Ses détracteurs lui reprochent d’abuser régulièrement de ses pouvoirs et de contourner les procédures légales. Elle fait l’objet d’une demande légale de publication de messages privés avec Albert Bourla, le directeur général de Pfizer, pendant la course aux contrats de vaccins contre le Covid-19.
Mais ses admirateurs, dont de nombreux dirigeants européens, vénèrent sa capacité à faire avancer les choses en éliminant les couches byzantines de la bureaucratie européenne.
Née à Bruxelles en 1958, où son père était l’un des premiers eurocrates allemands, von der Leyen s’inscrit à la London School of Economics en 1978 sous un faux nom et une protection policière en raison de menaces d’enlèvement liées à la carrière politique éminente de son père.
Elle a ensuite obtenu son diplôme de docteur en médecine à Hanovre, avant d’élever sa jeune famille en Californie pendant quatre ans tandis que son mari travaillait à l’Université de Stanford.
Mère de sept enfants, elle a été élue pour la première fois au parlement du Land de Basse-Saxe en 2003. Elle a servi pendant 14 ans dans le cabinet de la chancelière Angela Merkel, d’abord comme ministre des Affaires familiales, puis du Travail et des Affaires sociales et enfin de la Défense.

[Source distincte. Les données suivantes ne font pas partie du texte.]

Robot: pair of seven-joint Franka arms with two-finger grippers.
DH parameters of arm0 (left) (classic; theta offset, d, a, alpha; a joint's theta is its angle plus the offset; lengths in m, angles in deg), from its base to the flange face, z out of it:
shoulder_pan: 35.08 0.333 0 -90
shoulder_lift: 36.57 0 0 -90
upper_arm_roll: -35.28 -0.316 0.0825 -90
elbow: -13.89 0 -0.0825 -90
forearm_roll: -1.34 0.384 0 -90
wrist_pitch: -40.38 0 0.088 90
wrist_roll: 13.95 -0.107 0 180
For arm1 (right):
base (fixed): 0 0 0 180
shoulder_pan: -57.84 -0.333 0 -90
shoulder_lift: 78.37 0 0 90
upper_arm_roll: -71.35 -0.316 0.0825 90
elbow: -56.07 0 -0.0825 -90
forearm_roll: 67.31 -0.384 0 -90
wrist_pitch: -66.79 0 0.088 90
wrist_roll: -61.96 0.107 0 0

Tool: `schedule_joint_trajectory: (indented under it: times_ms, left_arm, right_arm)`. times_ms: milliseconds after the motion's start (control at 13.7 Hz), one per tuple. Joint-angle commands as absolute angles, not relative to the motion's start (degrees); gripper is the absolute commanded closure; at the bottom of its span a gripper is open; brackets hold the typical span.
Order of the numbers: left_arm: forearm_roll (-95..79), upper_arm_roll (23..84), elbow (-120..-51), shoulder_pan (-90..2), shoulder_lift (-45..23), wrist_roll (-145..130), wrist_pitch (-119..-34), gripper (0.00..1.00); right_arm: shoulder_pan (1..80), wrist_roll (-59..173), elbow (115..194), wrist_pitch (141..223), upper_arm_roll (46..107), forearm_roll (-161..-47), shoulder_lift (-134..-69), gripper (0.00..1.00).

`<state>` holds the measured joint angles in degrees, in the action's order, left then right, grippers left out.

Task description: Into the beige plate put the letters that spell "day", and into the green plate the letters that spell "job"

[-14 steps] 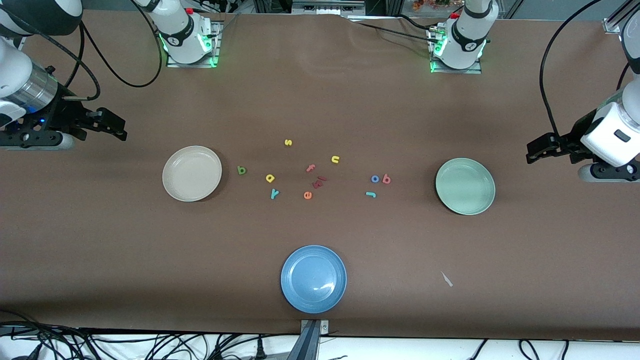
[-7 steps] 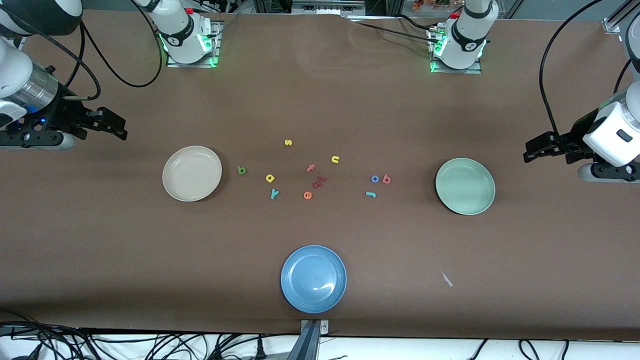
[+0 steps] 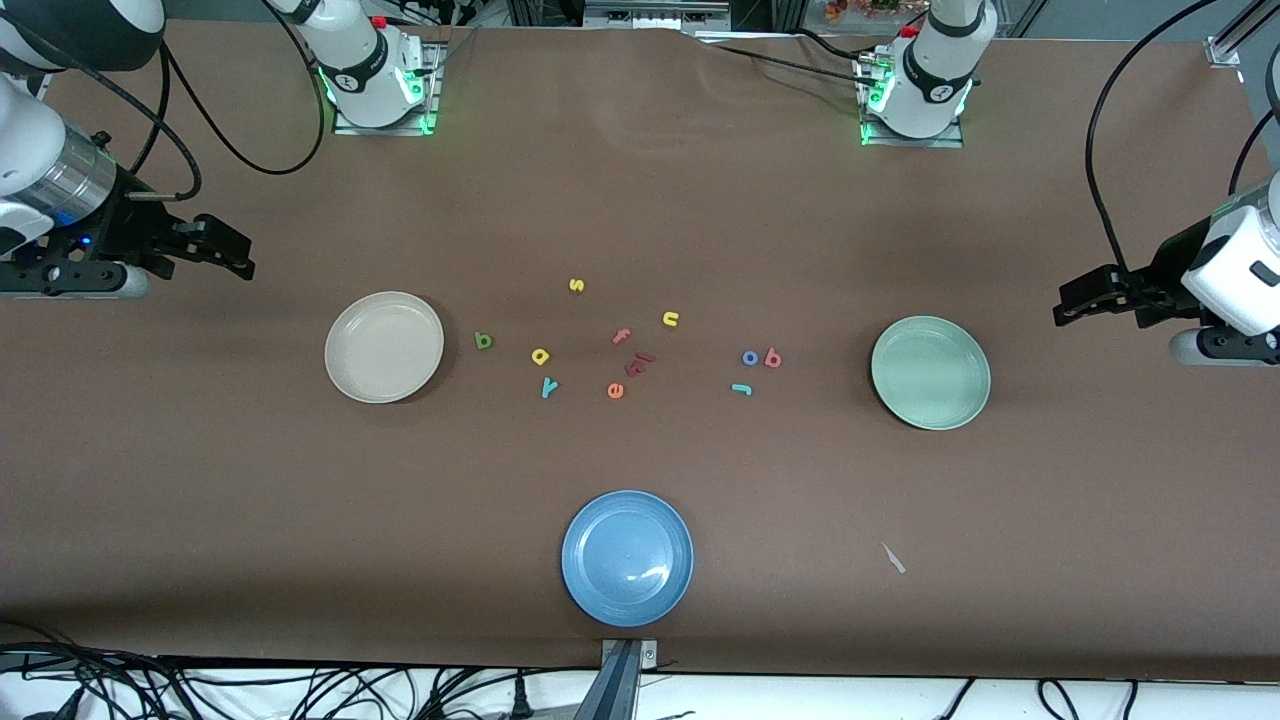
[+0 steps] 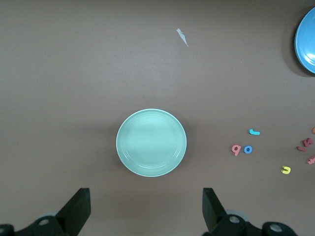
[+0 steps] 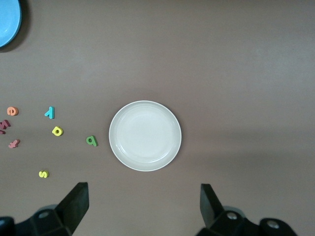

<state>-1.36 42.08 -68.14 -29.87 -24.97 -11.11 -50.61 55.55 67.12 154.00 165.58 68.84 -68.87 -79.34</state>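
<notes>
The empty beige plate lies toward the right arm's end of the table. Beside it are the dark green d, yellow a and teal y. The empty green plate lies toward the left arm's end, with the teal j, blue o and red-pink b beside it. My right gripper and left gripper hang open and empty over bare table at their own ends.
A blue plate sits near the front edge. Spare letters lie mid-table: yellow s, yellow u, pink f, orange e and dark red pieces. A paper scrap lies nearer the front camera than the green plate.
The left arm's hand has drifted slightly toward its own end of the table. The right arm, plates and letters have not moved.
</notes>
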Motion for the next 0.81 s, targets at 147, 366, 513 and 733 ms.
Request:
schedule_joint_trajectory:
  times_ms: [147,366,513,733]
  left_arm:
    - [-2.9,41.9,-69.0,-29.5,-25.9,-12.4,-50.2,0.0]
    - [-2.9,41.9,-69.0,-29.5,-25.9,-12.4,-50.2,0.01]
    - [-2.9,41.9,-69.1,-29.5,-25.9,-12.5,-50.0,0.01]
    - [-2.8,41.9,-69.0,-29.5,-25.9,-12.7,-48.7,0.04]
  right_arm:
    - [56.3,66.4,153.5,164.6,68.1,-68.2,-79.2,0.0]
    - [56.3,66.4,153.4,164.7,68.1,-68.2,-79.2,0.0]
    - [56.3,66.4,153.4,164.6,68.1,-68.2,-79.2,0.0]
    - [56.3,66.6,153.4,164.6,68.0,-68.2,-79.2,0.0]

En 2019, elle a été tirée de l’ombre par Merkel et Macron pour diriger la Commission européenne après que des alternatives plus importantes n’aient pas réussi à obtenir le soutien politique. Elle a atterri à Bruxelles sous-estimée par beaucoup qui pensaient qu’elle pouvait être facilement manipulée par les capitales nationales et la bureaucratie de la Commission.
Ces mêmes bureaucrates craignent aujourd’hui qu’avec cinq ans d’expérience, une commission plus conciliante et une faiblesse persistante à Paris et Berlin, rien ne puisse plus faire obstacle à son ambition et à son dynamisme personnels.